The Millionaire’s Island: Jekyll Island Historic Tour
On a recent girl’s trip to the Golden Isles area of Georgia, three of us left our luxurious Sea Island enclave to explore what’s known as Millionaire’s Island. About a 30-minute drive, through the marsh and over bridges, brought us to Jekyll Island.
From 1879, the island was home to a hunting club and by 1886, it had become one of the world’s most exclusive enclaves. The clubhouse with its now-famous turret opened in 1888, followed in 1896, by the six-unit Sans Souci building (which still has many of its original features). Eight suites were added as an annex to the clubhouse in 1901, and members built 18 “cottages” along the coastal setting in the early part of the 20th century. Famous family names included Rockefeller, Morgan, Vanderbilt, Field, and Pulitzer. Not as large or opulent as their New York, Chicago, or Newport homes, these cottages were meant to be “rustic” with the largest having only 13 bedrooms. None had kitchens, because, of course, they took meals at the clubhouse where women wore a different gown to dinner for each night of the 3-month season from January through March.

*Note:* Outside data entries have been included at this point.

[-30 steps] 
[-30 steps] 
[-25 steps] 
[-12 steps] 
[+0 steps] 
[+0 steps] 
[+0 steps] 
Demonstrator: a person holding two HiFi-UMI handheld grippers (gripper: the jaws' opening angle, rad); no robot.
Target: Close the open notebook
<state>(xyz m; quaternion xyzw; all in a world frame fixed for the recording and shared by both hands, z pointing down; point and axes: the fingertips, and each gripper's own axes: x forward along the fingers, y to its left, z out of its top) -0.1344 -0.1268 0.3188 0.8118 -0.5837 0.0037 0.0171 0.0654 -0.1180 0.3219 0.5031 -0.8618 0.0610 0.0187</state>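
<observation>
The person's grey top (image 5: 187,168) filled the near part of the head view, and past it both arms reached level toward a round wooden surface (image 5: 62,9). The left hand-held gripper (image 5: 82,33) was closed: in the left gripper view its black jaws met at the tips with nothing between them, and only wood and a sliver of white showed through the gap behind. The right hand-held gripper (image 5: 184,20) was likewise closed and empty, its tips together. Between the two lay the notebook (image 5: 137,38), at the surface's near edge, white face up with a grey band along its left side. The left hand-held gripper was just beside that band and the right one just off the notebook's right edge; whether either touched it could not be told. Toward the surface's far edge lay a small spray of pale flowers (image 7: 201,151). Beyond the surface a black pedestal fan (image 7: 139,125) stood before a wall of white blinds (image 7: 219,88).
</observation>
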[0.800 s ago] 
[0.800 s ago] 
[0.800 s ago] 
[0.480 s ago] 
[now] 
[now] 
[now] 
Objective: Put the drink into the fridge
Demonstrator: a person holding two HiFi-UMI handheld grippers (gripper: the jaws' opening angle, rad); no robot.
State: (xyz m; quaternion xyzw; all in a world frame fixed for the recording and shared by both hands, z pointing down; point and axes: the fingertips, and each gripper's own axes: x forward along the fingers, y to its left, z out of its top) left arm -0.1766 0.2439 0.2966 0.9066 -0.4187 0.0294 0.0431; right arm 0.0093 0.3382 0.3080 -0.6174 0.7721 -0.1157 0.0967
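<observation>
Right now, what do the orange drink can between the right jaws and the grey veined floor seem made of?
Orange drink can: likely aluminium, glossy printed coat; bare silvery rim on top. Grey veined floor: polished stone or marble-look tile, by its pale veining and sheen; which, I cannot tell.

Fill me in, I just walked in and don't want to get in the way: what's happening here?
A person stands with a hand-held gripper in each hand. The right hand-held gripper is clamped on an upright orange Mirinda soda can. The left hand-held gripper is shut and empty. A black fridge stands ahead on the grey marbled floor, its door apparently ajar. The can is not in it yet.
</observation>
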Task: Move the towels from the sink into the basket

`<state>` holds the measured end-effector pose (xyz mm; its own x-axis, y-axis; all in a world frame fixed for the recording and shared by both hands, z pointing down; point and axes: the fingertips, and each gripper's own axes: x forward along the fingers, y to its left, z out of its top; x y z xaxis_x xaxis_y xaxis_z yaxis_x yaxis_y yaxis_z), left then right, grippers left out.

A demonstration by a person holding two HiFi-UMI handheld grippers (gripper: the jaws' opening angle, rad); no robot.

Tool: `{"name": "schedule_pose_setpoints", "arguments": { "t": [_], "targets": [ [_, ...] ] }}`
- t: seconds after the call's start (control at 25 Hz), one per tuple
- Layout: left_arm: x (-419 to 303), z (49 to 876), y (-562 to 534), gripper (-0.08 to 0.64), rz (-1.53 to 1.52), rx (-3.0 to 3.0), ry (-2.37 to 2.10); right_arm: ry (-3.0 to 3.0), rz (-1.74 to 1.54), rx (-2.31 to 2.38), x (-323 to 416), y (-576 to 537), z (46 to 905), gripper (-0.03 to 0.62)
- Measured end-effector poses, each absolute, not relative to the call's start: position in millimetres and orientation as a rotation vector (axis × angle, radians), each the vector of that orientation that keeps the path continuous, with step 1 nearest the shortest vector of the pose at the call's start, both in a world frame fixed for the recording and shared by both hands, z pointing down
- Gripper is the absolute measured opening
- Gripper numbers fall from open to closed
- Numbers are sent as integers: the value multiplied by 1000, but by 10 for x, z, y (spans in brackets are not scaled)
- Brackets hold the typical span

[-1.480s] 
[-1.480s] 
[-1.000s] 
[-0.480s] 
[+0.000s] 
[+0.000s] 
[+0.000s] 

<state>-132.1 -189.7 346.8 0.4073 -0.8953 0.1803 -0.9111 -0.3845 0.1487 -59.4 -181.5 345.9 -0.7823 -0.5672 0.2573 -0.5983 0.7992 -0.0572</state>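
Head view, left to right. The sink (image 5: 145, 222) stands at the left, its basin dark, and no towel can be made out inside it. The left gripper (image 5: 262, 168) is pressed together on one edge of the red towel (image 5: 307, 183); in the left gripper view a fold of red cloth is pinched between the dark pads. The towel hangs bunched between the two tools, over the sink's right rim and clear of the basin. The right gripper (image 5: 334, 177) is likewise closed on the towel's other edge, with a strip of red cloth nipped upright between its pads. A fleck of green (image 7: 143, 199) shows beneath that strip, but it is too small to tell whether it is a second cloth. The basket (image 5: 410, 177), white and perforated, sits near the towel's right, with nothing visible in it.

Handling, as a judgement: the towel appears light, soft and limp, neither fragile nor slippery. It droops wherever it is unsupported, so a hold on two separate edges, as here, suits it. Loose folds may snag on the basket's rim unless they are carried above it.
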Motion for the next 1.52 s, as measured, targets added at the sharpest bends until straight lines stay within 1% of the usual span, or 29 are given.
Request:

Getting a break from the clothing rituals, women also embraced the resort’s sporting activities, some even winning sporting trophies, much to the dismay of the male members.
We took the 90-minute historic tram tour and it was a real treat. It was a beautiful February day and you could easily imagine what the scene would’ve been like more than 100 years prior. Our guide was excellent and the commentary was jam-packed with interesting information about every detail of island history and the member-families. We loved the tour and also went inside a couple of the “cottages” where there was great attention to furnishings and restoration details.
We learned in 1910, The Federal Reserve was born here when a group of financial leaders held a secret meeting and in 1915, the first transcontinental call took place. Connecting to the AT&T President from Jekyll Island were President Woodrow Wilson in Washington DC, Alexander Graham Bell In New York, and others in San Francisco and Boston. After World War II, the State of Georgia purchased the Club and opened it as a State Park in 1948. Today, it is a National Historic Landmark District and anyone can visit and/or spend the night. You can arrive by car or boat/yacht. The original Clubhouse and hotel were restored in 1987, with several cottages also available to rent and more hotels have opened outside the historic district on other parts of the island.
The setting is tranquil, shady, and very relaxing with beautiful paths and water views. In fact, we had trouble distinguishing between roads and sidewalks. Tours leave from Mosaic, the Jekyll Island Museum, and the $20 tickets include entrance to their small exhibit space and interactive displays.
All the touring and walking around worked up an appetite, so we headed over to the Jekyll Island Club Resort for a tasty lunch. The original building was much smaller than I imagined but still resplendent in its Victorian charm. If only ghosts could talk.